Sonia Leigh is a Southern troubadour whose battle scars, heartbreak, and resolute spirit are felt in every inflection of her weathered drawl. Leigh has earned every bit of soulful, lived-in authenticity her songs and performances portray. At the same time, an amazing chain of events-and a long list of friends and supporters-has put her on the cusp of even bigger success.
"I'm nothing without all the people who have been there for me," Leigh notes. “I've got keys to just about everybody’s apartment in Atlanta because I've slept on everybody's couch. But I've kept at it, because I really do truly feel that this was the calling on my life. I always knew this was what I wanted to do."
1978 December, Leigh’s full-length debut out September 27th on Southern Ground Artists, sees the songstress blending her many influences into a gritty, compelling sound that's all her own. From the boozy barroom sing-along of “Bar”—a throwback redolent of the less well-behaved Nashville of yesteryear—to the soulful Muscle Shoals shuffle of “I Just Might,” and from the acoustic groove of “Virginia” (featuring Amy Ray of the Indigo Girls) to the keenly observed country-rockin’ “My Name Is Money,” categorization is futile. Is it country, blues, soul or rock? The answer is yes. Is it southern? Add an exclamation point to the prior answer.
Leigh has been a part of Brown's musical family for seven years now, having met the singer/songwriter in Atlanta musical circles.
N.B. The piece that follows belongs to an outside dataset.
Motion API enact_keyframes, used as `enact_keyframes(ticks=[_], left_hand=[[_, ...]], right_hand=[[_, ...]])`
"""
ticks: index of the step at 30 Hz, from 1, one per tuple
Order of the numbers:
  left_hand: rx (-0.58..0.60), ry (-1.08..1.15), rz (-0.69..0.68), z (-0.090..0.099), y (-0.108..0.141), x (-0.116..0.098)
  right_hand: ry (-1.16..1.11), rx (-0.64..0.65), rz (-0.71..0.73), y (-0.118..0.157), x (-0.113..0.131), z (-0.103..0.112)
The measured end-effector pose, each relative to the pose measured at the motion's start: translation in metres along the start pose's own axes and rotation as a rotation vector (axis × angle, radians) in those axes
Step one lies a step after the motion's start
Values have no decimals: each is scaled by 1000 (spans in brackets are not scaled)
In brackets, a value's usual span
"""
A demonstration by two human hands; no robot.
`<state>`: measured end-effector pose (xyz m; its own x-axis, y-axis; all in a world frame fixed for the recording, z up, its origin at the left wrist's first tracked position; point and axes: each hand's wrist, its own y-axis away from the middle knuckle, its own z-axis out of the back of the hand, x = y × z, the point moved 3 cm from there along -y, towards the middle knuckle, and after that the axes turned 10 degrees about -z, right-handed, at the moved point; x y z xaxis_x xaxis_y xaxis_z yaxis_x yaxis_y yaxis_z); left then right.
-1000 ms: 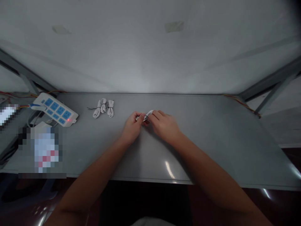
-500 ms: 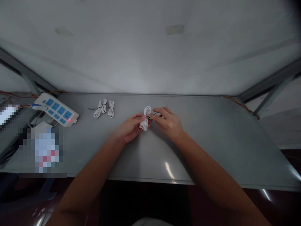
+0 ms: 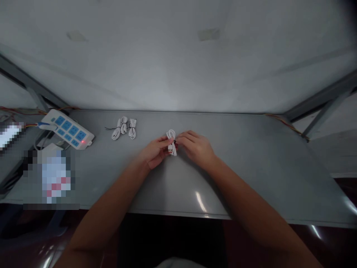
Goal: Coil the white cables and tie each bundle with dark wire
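My left hand (image 3: 156,152) and right hand (image 3: 195,147) fingers pinch the small white coiled cable (image 3: 171,142) at its tied middle; it looks light and floppy

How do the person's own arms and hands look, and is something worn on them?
Both forearms are bare up to the lower edge of the picture; no sleeves show. The left hand and the right hand wear no gloves. No watch, ring, or bracelet can be seen, though the light is dim. No markings are visible.
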<state>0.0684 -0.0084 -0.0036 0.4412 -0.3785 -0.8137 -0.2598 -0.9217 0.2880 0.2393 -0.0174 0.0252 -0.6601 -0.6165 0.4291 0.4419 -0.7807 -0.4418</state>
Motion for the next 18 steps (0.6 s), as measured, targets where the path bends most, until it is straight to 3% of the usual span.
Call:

Brown’s right-hand man John Hopkins served as producer for Leigh's independent outing Run or Surrender. Like everything else she’s done 1978 December is the sound of Leigh expressing her soul. It's not calculated, focus-grouped or target-marketed. In fact, Leigh wouldn’t have the slightest clue how to do that. “It's hard for me to just sit down and write and try to write a hit,” she says. “That's just not me as a writer. I write about what's happening and what I see.”
For her, it all comes together on “Ain’t Dead Yet,” 1978 December’s lead track, which delves into the influence her musical peer, blues artist Sean Costello, had and continues to have on her, even after his unexpected passing. The entire Atlanta musical community mourned the loss of such a promising young artist, but few more than Leigh, who still visits his grave regularly to hold one-sided conversations. “When he died I pretty much made a vow that I was gonna keep this going for both of us,” she says. “That's basically that. I'm not dead yet, so let's go out there and do it."